Il ne pouvait pas avec elle, comme il l'avait essayé avec le comte, tourner autour de cette question et se tenir dans des généralités plus ou moins vagues.

De lui à elle, il ne devait y avoir aucune tromperie.

L'habileté même eût été un crime.

Tout devait être entre eux loyal et franc.

Si elle devait être sa femme un jour, il ne fallait pas, quand elle le connaîtrait bien, qu'elle éprouvât une déception et pût croire qu'elle avait été abusée.

Si elle ne devait pas l'être, il ne fallait pas que, par l'adresse de ses paroles, il l'attirât à lui et lui inspirât des espérances irréalisables.

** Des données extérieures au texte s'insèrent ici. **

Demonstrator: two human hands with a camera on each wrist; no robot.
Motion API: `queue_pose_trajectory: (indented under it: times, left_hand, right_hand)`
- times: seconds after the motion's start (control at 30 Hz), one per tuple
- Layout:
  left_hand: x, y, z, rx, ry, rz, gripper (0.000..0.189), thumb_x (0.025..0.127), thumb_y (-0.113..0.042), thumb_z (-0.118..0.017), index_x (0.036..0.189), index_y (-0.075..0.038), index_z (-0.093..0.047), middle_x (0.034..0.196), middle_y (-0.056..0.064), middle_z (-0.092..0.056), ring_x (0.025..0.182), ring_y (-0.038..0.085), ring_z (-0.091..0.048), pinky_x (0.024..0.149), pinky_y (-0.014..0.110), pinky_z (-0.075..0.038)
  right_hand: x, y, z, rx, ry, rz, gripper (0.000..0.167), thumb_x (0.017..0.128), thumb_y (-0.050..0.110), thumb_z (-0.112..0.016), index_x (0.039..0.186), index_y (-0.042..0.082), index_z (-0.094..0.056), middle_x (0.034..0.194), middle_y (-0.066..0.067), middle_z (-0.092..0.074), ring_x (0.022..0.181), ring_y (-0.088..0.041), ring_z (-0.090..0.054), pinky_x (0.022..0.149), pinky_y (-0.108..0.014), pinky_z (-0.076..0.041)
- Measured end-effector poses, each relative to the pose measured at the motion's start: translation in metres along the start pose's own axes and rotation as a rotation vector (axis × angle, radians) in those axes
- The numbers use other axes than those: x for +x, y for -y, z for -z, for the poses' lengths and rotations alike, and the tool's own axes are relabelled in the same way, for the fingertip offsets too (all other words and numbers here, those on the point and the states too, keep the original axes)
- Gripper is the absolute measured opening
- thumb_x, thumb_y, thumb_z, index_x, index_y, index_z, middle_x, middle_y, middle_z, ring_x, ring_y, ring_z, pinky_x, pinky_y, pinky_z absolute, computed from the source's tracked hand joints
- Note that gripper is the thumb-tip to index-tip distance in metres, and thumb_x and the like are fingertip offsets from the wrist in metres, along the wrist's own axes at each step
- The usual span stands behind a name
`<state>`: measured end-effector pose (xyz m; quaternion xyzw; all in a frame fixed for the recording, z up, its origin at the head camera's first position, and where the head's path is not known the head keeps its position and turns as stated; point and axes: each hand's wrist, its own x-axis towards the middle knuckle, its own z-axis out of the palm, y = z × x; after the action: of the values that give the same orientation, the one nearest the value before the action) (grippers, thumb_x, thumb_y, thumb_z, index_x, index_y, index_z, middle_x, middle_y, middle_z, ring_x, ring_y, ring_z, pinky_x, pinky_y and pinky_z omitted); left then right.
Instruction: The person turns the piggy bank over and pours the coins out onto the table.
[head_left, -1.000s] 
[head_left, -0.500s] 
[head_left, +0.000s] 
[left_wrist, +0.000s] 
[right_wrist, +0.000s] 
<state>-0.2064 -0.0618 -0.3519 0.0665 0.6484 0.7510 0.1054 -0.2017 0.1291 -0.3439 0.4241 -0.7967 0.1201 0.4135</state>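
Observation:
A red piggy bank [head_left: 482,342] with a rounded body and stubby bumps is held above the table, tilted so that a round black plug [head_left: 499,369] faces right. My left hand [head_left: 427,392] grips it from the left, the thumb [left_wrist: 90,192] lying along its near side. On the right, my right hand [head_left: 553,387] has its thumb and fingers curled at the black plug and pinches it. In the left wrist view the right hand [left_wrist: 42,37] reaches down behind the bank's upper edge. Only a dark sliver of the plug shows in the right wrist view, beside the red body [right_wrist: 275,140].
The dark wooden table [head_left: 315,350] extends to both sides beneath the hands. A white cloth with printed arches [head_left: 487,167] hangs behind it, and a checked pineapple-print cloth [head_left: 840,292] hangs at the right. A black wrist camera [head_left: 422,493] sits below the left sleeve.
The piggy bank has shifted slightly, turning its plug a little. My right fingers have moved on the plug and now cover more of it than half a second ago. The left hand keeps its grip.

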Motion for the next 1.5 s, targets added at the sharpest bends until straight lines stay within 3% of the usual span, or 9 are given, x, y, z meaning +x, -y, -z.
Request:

Il ne s'agissait pas, à cette heure décisive, de s'abriter derrière les convenances et la modestie, ni de se dire: «Elle ne m'aime pas et ne m'aimera jamais»; le probable au contraire était que si elle ne l'aimait pas en ce moment, elle était au moins poussée vers lui par un sentiment de sympathie et de tendresse qui pouvait très bien se changer en amour; que fallait-il pour que cela se réalisât? Tout simplement peut-être qu'elle pût croire que son grand-père réussirait dans l'oeuvre de conversion qu'il avait entreprise, car enfin ce n'était pas inconsidérément qu'elle venait ainsi lui parler des espérances de son grand-père et même des siennes: elle avait une raison, elle avait un but.

La raison,—savoir ce qu'il pensait;

Le but—l'engager sans doute à écouter la parole de M. de la Roche-Odon, et à se laisser convaincre par elle.